Originally published May 11, 2021 @ 5:51 pm
Linux command-line tools provide access to a wealth of dictionaries, encyclopedias, thesauri, directories, and other reference sources. Learning to use these tools is a worthwhile endeavor even if solving crossword puzzles is not your favorite pastime.
Let’s start with installing the various tools we’ll be discussing in this article:
apt install sdcv stardict dict wamerican ddgr dictd dict-gcide wordnet cd ~ mkdir -p /usr/share/stardict/dic/ for i in stardict-dictd-web1913-2.4.2.tar.bz2 \ stardict-dictd_www.dict.org_gcide-2.4.2.tar.bz2 \ stardict-dictd_www.dict.org_wn-2.4.2.tar.bz2 \ stardict-dictd_www.dict.org_gazetteer-2.4.2.tar.bz2 \ stardict-dictd-gazetteer2k-places-2.4.2.tar.bz2 \ stardict-BritannicaConcise-2.4.2.tar.bz2 \ stardict-merrianwebster-2.4.2.tar.bz2 do wget "http://download.huzheng.org/dict.org/${i}" tar -xvjf "${i}" -C /usr/share/stardict/dic done
Word Lists
Many word lists in various languages are available for Linux. An example would be /usr/share/dict/american-english
. Let’s say you’re looking for all the words that start and end with the letter “t”:
egrep '^[Tt].*[Tt]$' /usr/share/dict/american-english # Alternatively, you can exclude any words containing # anything but letters (i.e. apostrophies or hyphens) egrep -i '^t[[:alpha:]]{1,}t$' /usr/share/dict/american-english
I’m sure you can see how this may be useful for solving crossword puzzles. If you know just a couple of letters, you can substantially narrow down your list of options.
In the example below, we’re looking for a 10-letter word where the third and fourth letters are “o” and “f”, respectively:
egrep '^..of...$' /usr/share/dict/american-english
In this case, you end up with only 19 words. The provided puzzle clue is the “Reindeer landing area”. It does take much to figure out that the word you’re seeking is “rooftop”.
WordNet
WordNet is a lexical database of semantic relations between words and wn
is its command-line interface. Here we’re looking up the list of synonyms/hypernyms for the word “rooftop” ordered by estimated use frequency:
wn rooftop -hypen
DICT
DICT is a dictionary network protocol and dict
is its command-line interface allowing you to query multiple dictionary servers. You can specify the servers, although the default selection is usually entirely sufficient. You can even set up your own server.
Here’s an example of looking up the definition of the word “rooftop” using a specific server (you can find the list of DICT servers here) offering one of the most comprehensive dictionary collections:
dict -h dict.uk.dyslexicfish.net rooftop
StarDict
StarDict is a cross-platform dictionary application and sdcv
is a command-line interface. Multiple dictionaries in many languages are available for StarDict, but they need to be downloaded and installed separately (as shown above). It is also possible to convert DICT dictionaries for use with StarDict.
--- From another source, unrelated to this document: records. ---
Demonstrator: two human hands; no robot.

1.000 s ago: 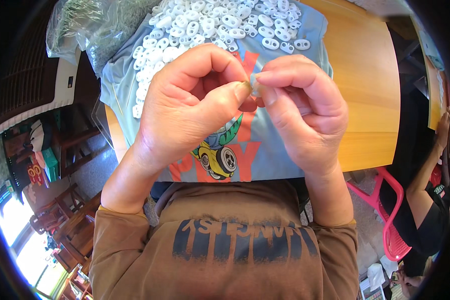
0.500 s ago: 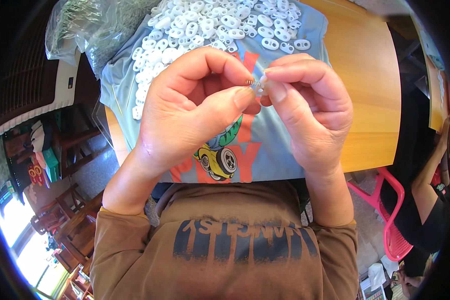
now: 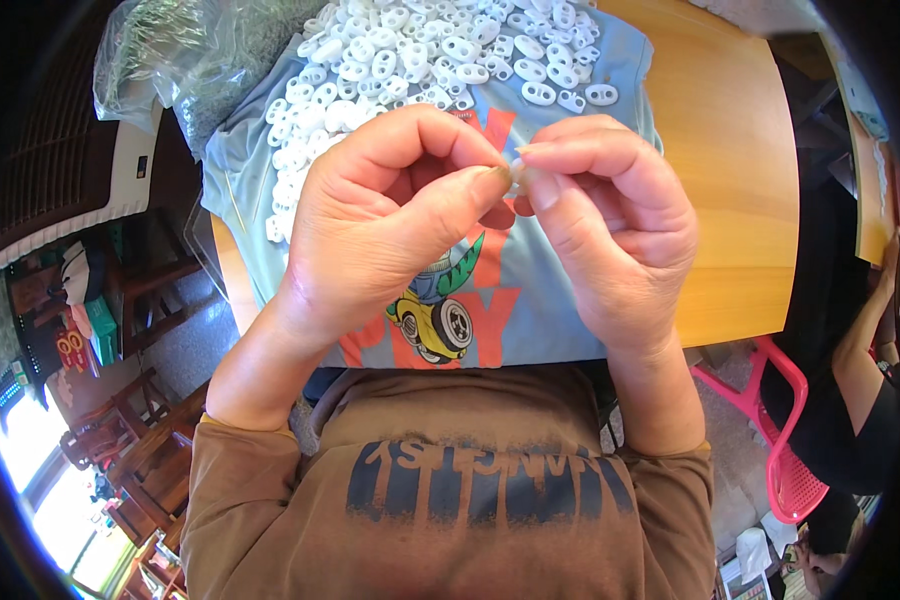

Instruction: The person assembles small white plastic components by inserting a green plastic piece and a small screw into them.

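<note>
In front of my chest, over the light blue printed cloth (image 3: 555, 300), both hands meet at the fingertips. My left hand (image 3: 400, 200) is closed in a thumb-and-finger pinch; the small coil spring seen there a moment ago is now hidden by the fingertips. Between the thumb and forefinger of my right hand (image 3: 610, 210) a tiny white plastic piece (image 3: 516, 172) shows, touching the left fingertips. Just beyond the hands lies a heap of white oval cord-lock parts (image 3: 383, 62), each with two holes, some mixed with smaller square-ended pieces.
Clear plastic bags of small metal springs (image 3: 160, 60) lie at the far left of the cloth. A wooden table (image 3: 730, 200) extends to the right. Beside it stands a pink chair (image 3: 795, 400), and another person's arm (image 3: 865, 330) appears at the far right.
The spring between my hands has gone out of sight as the fingertips have come together around the white piece. Both hands have shifted slightly; the other person's arm has moved.
</note>
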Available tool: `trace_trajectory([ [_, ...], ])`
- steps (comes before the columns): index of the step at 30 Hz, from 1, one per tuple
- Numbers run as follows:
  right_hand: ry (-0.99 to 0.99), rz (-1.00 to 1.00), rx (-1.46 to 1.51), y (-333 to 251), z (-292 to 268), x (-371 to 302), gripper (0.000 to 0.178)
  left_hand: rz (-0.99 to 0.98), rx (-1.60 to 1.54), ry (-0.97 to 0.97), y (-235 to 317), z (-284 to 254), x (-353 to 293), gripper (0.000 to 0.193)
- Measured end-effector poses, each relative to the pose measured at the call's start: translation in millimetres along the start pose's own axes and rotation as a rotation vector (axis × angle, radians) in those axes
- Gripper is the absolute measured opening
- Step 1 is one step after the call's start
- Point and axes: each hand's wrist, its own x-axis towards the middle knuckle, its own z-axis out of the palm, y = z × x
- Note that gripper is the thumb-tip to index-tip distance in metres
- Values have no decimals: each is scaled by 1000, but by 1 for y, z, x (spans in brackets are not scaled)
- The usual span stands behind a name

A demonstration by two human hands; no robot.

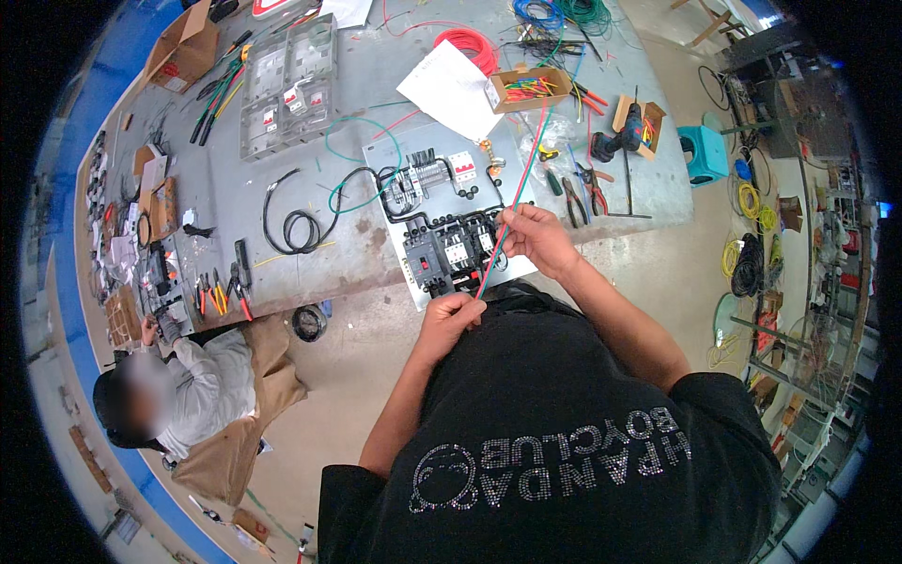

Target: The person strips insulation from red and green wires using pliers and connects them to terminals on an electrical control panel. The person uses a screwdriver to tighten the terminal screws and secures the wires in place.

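A red and a green wire (pixel 531 167) run together in a long strand across my front, with both hands closed on it. My left hand (pixel 453 320) pinches the strand's lower end near my body. Farther along, my right hand (pixel 539 241) grips the same wires between thumb and fingers. Beneath them lies a light metal mounting plate (pixel 398 249) at the table's front edge. It carries a dark circuit breaker (pixel 427 266), white switch devices (pixel 456 252), black wiring, a terminal row (pixel 427 176) and a white breaker with red levers (pixel 463 166). My right hand partly hides the plate's right side.
To the right lie pliers (pixel 598 188), a cordless drill (pixel 617 141) and an open box (pixel 528 89) of coloured pieces. White paper (pixel 449 89) and a red wire coil (pixel 467 49) lie beyond. Left are black cable (pixel 303 230), a clear enclosure (pixel 287 89) and another person (pixel 211 381).
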Motion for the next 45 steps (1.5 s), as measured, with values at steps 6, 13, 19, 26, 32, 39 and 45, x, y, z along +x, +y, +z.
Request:
trace_trajectory([
  [6, -1, -9, 0, -6, -4, -2, 19, -20, -22, 15, 7, 8, 6, 20],
  [13, -6, 4, -30, -2, -1, -6, 18, -23, 28, -55, 8, 8, 7, 18],
  [19, 32, 21, -63, 0, -4, -4, 17, -41, 100, -63, 10, 9, 9, 21],
  [26, 44, -27, -88, 7, -5, 2, 18, -20, -41, -54, 19, 9, 3, 27],
  [32, 39, -29, -127, 4, -5, 3, 21, -70, 38, -62, 22, 10, 5, 26],
  [39, 21, -78, -190, -7, 2, 2, 24, -44, 109, -74, 20, 11, 13, 26],
  [45, 12, -180, -385, -25, -4, 4, 26, 24, 115, -76, 8, 17, 31, 26],
])
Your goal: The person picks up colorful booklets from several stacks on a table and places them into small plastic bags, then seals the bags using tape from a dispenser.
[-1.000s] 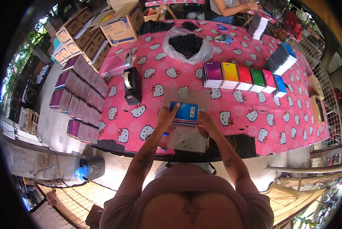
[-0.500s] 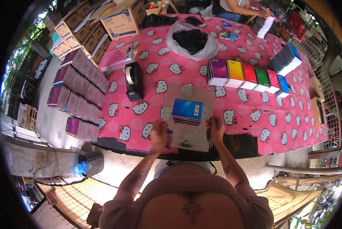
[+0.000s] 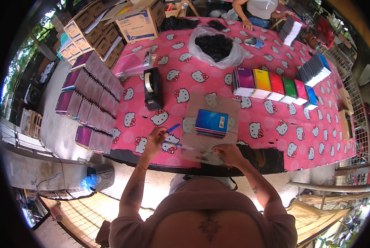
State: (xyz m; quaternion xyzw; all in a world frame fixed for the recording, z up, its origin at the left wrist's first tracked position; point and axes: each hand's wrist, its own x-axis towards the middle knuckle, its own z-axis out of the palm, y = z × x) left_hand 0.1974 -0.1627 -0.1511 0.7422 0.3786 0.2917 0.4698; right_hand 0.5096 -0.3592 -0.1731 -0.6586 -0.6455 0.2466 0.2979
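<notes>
A small stack of spiral notebooks [image 3: 211,120], the top one with a blue cover, lies on a clear plastic sheet [image 3: 218,102] in front of me. My left hand [image 3: 155,138] is raised left of the sheet, closed round a thin blue tool [image 3: 173,128]. Two blue parts stick out from its fingers toward the sheet; motion blur hides the tool's exact kind. At the sheet's near edge, below the notebooks, my right hand [image 3: 228,154] has its fingers pinched on the plastic.
A black tape dispenser [image 3: 153,90] stands beyond my left hand. Notebook stacks [image 3: 88,105] line the left side; a coloured row [image 3: 271,86] stands at right. A plastic bag with black contents [image 3: 213,46], a carton [image 3: 139,25] and another person's hand [image 3: 247,25] are farther back.
My left hand has moved left and up with the blue tool, off the sheet. My right hand has shifted from the sheet's right side to its near edge. The other person's hands have spread apart.
</notes>
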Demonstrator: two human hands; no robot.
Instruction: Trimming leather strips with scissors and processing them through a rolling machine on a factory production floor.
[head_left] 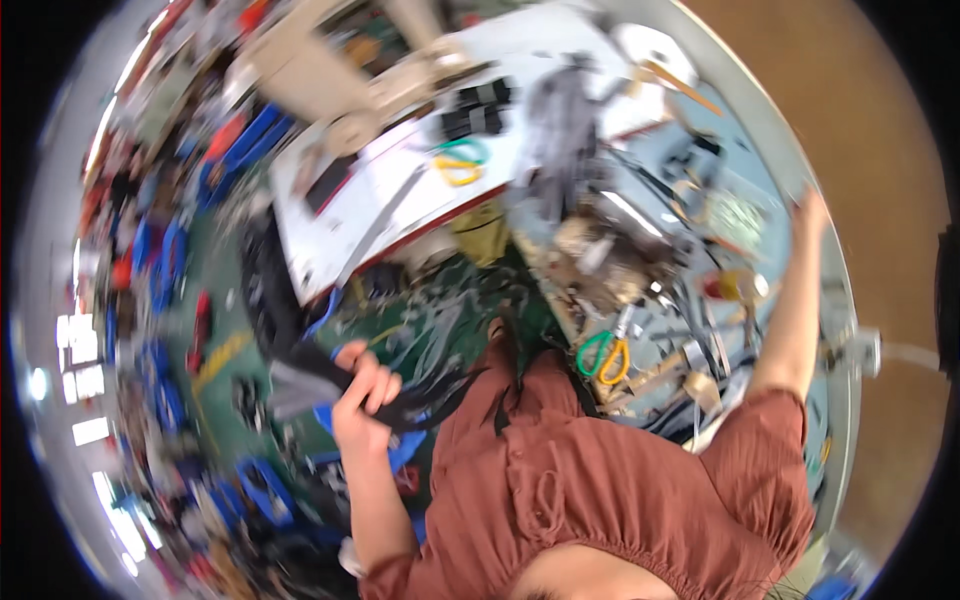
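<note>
My left hand [364, 394] is closed around a bundle of long black strips [268, 290], held to the left of my body. The strips hang over the hand, and their loose ends trail toward my lap; they look like fabric or webbing. My right arm stretches far out to the right. At its end, my right hand [811, 212] is at the raised rim [838, 275] of the blue-grey worktop. Its fingers are small and blurred, so their grip does not show. A clutter of tools and scraps lies on the worktop left of that arm.
A beige sewing machine [310, 75] stands on the white table [350, 235]. Scissors [460, 165] with green and yellow handles lie there; similar scissors [606, 358] lie on the worktop. A yellow-and-red container [735, 287] is near my right forearm. Scraps litter the green floor [215, 270].
</note>
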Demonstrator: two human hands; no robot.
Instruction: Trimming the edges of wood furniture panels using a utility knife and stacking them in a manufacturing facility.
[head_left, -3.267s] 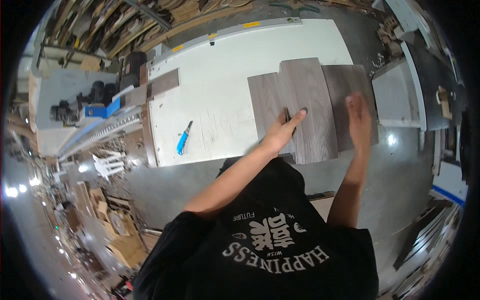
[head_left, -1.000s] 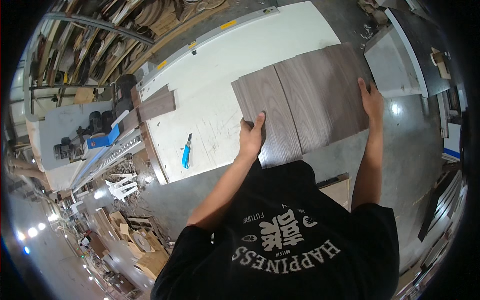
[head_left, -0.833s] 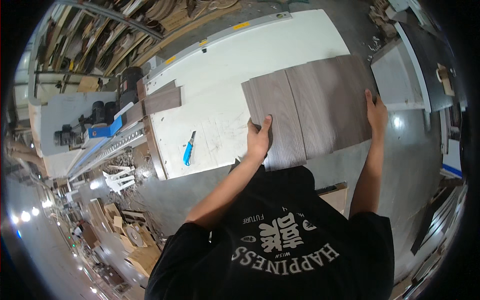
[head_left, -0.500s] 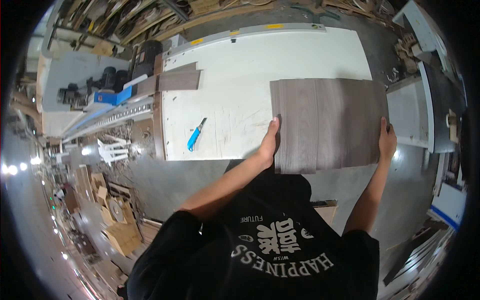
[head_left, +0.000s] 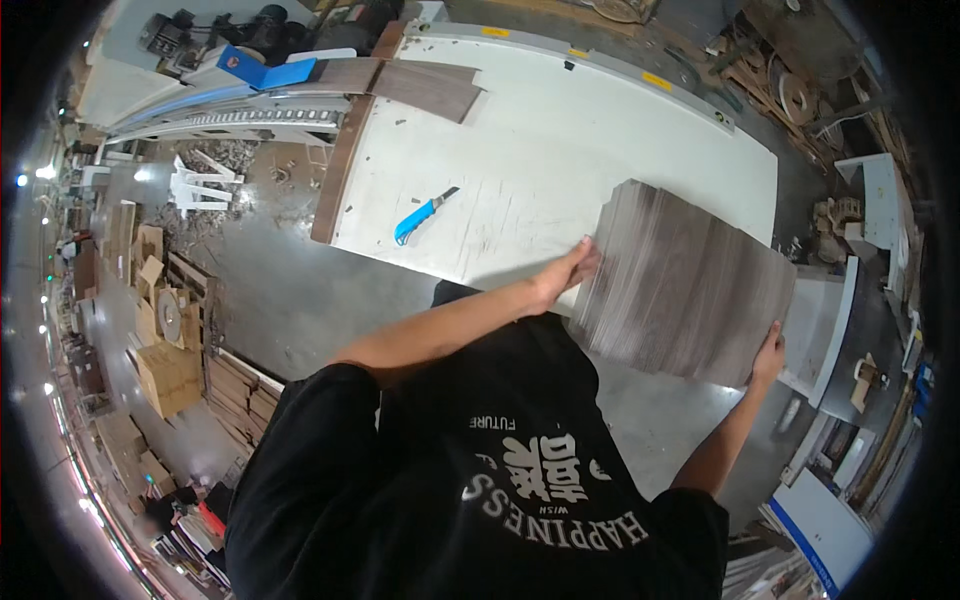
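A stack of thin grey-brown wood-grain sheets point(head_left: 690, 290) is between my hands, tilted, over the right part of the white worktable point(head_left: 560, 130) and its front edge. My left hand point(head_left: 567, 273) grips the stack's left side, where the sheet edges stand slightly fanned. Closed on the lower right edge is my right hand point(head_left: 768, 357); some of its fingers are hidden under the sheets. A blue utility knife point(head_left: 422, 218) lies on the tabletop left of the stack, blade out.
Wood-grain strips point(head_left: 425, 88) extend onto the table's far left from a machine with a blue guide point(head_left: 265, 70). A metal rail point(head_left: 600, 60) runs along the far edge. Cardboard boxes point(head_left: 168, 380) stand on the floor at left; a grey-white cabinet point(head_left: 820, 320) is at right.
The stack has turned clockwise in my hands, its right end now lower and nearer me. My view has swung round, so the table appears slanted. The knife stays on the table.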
Here we’re looking up the word “rooftop” using command-line flags for non-interactive search with exact word matching (the syntax you would use in a script):
sdcv -n -e rooftop
ddgr
The ddgr
is the command-line interface for the DuckDuckGo search engine. Crossword puzzles may contain words – first names, movie titles, etc – that you may not be able to find in a dictionary, or at least not easily. In such a case a quick online search may be the shortest path to victory.
Here we are looking up the puzzle clue “raindeer landing area”. The command below will reformat the output of ddgr
to show one word per line. We will extract unique lowercase words and then further narrow the list down to 7-letter words:
ddgr --np --num 25 "raindeer landing area" | \ xargs -n1 | tr '[:upper:]' '[:lower:]' | sort -u | \ egrep '^[[:alpha:]]{7}$'
With only 9 choices, you’ll quickly realize that the word “rooftop” is the best match for our puzzle clue.
solver
The solver
is a bash
script I quickly threw together to illustrate practical use scenarios for the aforementioned CLI tools. When you run the script, it will ask you for the puzzle clue and the word pattern.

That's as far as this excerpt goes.